Ours are almost in pure clay, but when the bunnies don't attack, they grow really well. One of the gardens is literally, inch around or bigger, clumps of hard red clay. It sounds like I am sticking the spade into big marbles, but the SWP's grow there wonderfully. In one of the other gardens the soil is icky wet clay...They grow well there, but are the dickens to get out. We'll take them any which way we can. We grew orange, with yellow pulp, orange with orange pulp, and purple with purple pulp..And purple with yellow pulp. It's like a big, icky treasure hunt!


----------



## Davarm (Oct 22, 2011)

I've never paid a lot of attention to the heat or cool effecting the size, we hardly ever have any cool days in the summer here!

My soil is mostly sandy clay and they grow and produce well. I dont have many "critter" problems either, I have lights and a "boom box" in the garden to scare off animals.


----------



## Grimm (Sep 5, 2012)

I didn't plant sweet potatoes this year but want to next year so this is an informative thread!


----------



## roselle (Oct 20, 2013)

Grimm said:


> I didn't plant sweet potatoes this year but want to next year so this is an informative thread!

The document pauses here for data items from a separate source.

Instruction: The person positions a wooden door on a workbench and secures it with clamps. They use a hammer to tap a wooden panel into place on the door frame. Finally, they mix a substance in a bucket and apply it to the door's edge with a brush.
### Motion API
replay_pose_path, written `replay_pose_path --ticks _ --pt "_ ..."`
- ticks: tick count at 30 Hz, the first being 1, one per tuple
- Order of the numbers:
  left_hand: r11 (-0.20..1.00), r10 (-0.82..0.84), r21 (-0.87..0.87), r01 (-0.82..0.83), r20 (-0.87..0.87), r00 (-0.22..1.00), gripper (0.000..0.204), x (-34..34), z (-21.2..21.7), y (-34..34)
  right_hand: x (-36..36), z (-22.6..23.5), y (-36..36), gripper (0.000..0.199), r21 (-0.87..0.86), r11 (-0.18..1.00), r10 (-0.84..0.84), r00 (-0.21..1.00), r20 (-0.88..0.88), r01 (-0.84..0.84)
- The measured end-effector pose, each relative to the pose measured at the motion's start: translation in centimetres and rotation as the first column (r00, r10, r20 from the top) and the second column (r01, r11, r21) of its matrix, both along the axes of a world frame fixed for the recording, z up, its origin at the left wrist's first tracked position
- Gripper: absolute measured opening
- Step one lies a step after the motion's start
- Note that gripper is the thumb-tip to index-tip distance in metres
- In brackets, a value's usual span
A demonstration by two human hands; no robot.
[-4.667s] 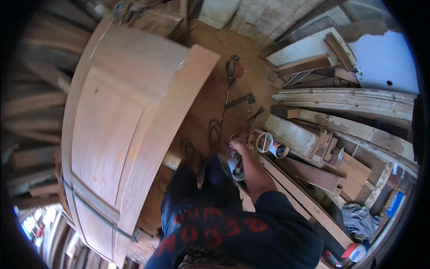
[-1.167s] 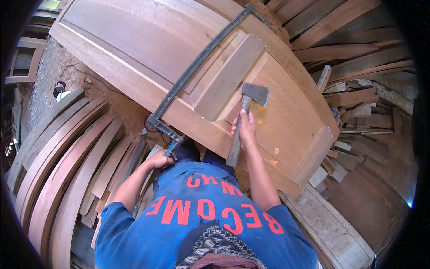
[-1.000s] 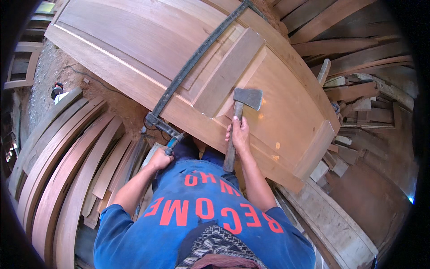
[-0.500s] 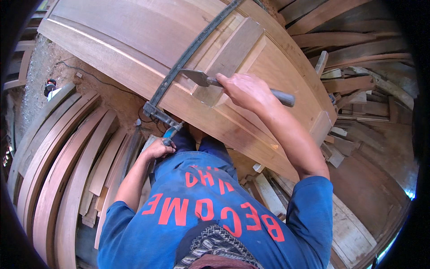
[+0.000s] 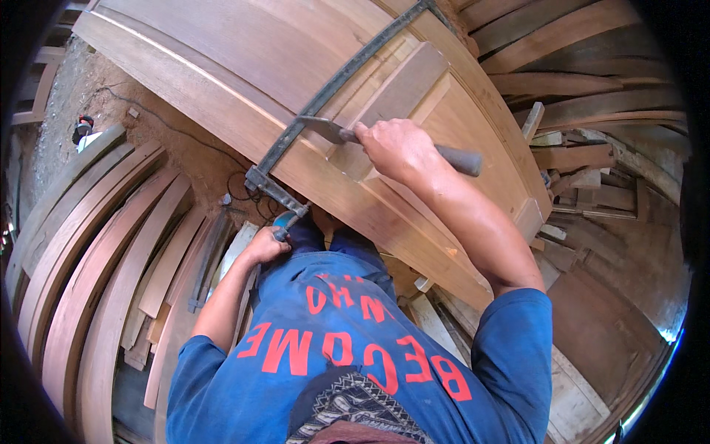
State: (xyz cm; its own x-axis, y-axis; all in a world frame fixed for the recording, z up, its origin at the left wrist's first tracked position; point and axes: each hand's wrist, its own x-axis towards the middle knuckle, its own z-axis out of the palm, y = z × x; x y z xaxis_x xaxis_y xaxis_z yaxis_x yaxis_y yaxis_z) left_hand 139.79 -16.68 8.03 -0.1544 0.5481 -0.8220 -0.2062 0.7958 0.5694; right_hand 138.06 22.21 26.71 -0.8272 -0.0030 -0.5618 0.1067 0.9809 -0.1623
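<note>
A wooden panel door [image 5: 244, 122] lies in front of me, with a long dark metal bar clamp [image 5: 325, 92] across it. At the clamp's near end, beside the door's edge, my left hand [image 5: 268, 244] is closed around the clamp's screw handle [image 5: 282, 232]. Over the door's lower panels, my right hand [image 5: 399, 148] grips a flat-bladed hand tool [image 5: 460, 160] with a thick round handle. Its exact kind is unclear. The metal blade points left and overlaps the clamp bar in view; whether they touch cannot be told.
Curved-looking stacked boards [image 5: 100, 259] stand at left. More planks [image 5: 577, 74] and offcuts [image 5: 592, 177] fill the right side. A dark cord [image 5: 174, 132] runs over the dirt floor [image 5: 148, 92], with a small red-and-black object [image 5: 83, 127] at far left.
My right hand and the tool have shifted slightly left, and the blade looks more edge-on. My left hand stays on the screw handle. The whole view has shifted a little.
</note>
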Motion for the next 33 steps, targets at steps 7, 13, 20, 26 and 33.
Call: replay_pose_path --ticks 7,13,20,26,33 --pt "0.997 -0.065 -0.041 0.064 -0.018 0.998 0.034 -0.1 0.2 0.1 -2.0 0.6 0.5 0.016 0.024 0.997 0.068 0.993 0.093 -0.07" --pt "0.996 -0.05 -0.071 0.055 0.063 0.997 0.036 -0.9 1.5 0.7 -0.1 -0.6 0.0 0.02 0.069 0.993 0.091 0.994 0.058 -0.095" --pt "0.995 -0.025 -0.09 0.05 0.266 0.964 0.033 -1.8 1.2 1.2 0.7 -1.2 0.2 0.014 -0.014 1.0 -0.029 0.997 -0.068 0.028" --pt "0.997 0.067 -0.022 -0.07 0.659 0.749 0.041 -3.0 0.4 0.4 3.0 0.3 1.2 0.02 -0.122 0.962 -0.238 0.969 0.064 0.244" --pt "0.988 0.07 -0.152 -0.003 0.442 0.894 0.029 -2.1 3.2 2.0 16.0 -7.0 -0.5 0.038 -0.569 0.281 -0.899 0.419 0.127 0.773"
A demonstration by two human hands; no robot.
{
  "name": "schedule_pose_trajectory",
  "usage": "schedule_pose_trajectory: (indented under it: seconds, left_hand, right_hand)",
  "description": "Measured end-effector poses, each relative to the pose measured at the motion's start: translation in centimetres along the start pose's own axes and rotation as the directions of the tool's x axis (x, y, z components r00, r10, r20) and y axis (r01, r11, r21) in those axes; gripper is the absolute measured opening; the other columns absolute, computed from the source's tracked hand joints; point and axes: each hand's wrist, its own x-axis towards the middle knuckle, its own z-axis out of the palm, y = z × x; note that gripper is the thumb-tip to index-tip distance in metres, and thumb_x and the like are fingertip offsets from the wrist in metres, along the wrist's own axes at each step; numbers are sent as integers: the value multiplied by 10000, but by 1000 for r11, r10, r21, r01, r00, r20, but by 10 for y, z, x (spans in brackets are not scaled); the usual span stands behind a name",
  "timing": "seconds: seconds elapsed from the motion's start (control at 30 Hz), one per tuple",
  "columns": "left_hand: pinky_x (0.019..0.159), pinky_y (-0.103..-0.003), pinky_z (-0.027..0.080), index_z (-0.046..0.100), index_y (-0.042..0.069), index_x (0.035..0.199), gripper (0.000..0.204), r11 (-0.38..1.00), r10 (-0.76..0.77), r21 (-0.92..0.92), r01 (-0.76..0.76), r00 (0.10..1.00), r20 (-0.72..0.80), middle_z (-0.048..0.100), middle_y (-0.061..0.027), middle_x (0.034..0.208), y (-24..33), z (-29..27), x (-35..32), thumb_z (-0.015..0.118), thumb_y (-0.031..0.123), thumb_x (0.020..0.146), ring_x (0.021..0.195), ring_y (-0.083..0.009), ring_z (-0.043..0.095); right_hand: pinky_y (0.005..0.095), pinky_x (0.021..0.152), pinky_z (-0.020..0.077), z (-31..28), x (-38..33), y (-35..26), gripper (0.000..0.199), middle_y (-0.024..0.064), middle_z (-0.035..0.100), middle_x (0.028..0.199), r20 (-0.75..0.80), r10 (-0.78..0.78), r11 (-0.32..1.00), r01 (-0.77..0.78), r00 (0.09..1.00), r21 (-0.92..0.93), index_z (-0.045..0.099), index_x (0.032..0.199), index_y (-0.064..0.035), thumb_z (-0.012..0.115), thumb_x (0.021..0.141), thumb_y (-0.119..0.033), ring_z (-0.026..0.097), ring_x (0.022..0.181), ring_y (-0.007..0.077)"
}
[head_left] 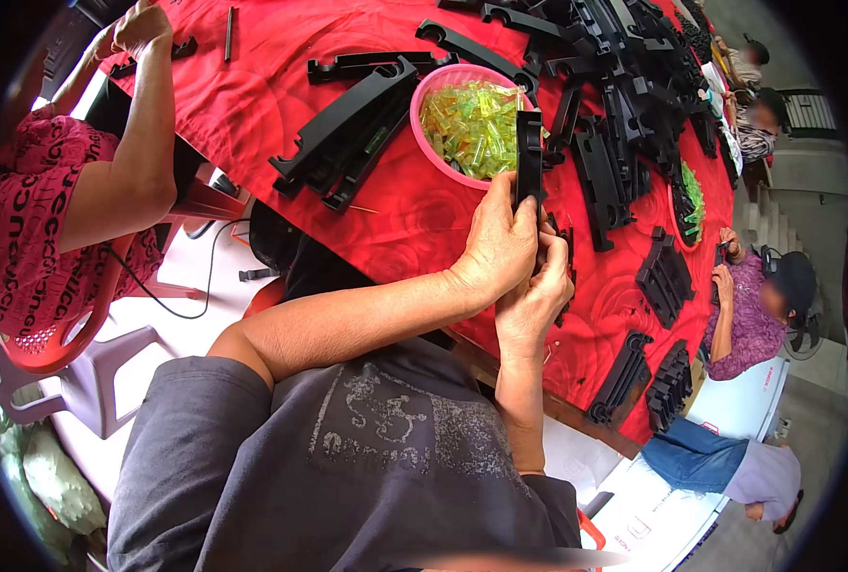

They are fun to grow. Do you know how to grow your own starts? I just take some of the SWP's from the previous year, and put them in mineral buckets. My neighbors just put them in a little flower pot and they do fine. I even use mostly old peat and then just throw some new organic potting soil on top. Just lay them out on top of your soil and cover lightly with more soil. I water them as needed. Every once in a while I give them a bit of fertilizer. You will soon see little sprouts come out of your last years sweet potatoes. When I am ready to plant my sweet potato starts, I just gently pull each little sprout from the sweet potato it is growing out of. You can get MANY from one SWP. The sweet potato will keep giving you starts as long as you keep it watered, even after you have pulled many off. I just let them go incase I want to fill empty spots or someone else needs some.

I plant mine in black plastic, since it keeps the ground around the little shoot moist and holds back the weeds. They are very delicate for the first few days after planting and need to be kept watered. They will sometimes look as though they have died, but they often will shoot back out. Once those few days pass, they hold their own as long as bunnies and deer eat them. They will wipe them out!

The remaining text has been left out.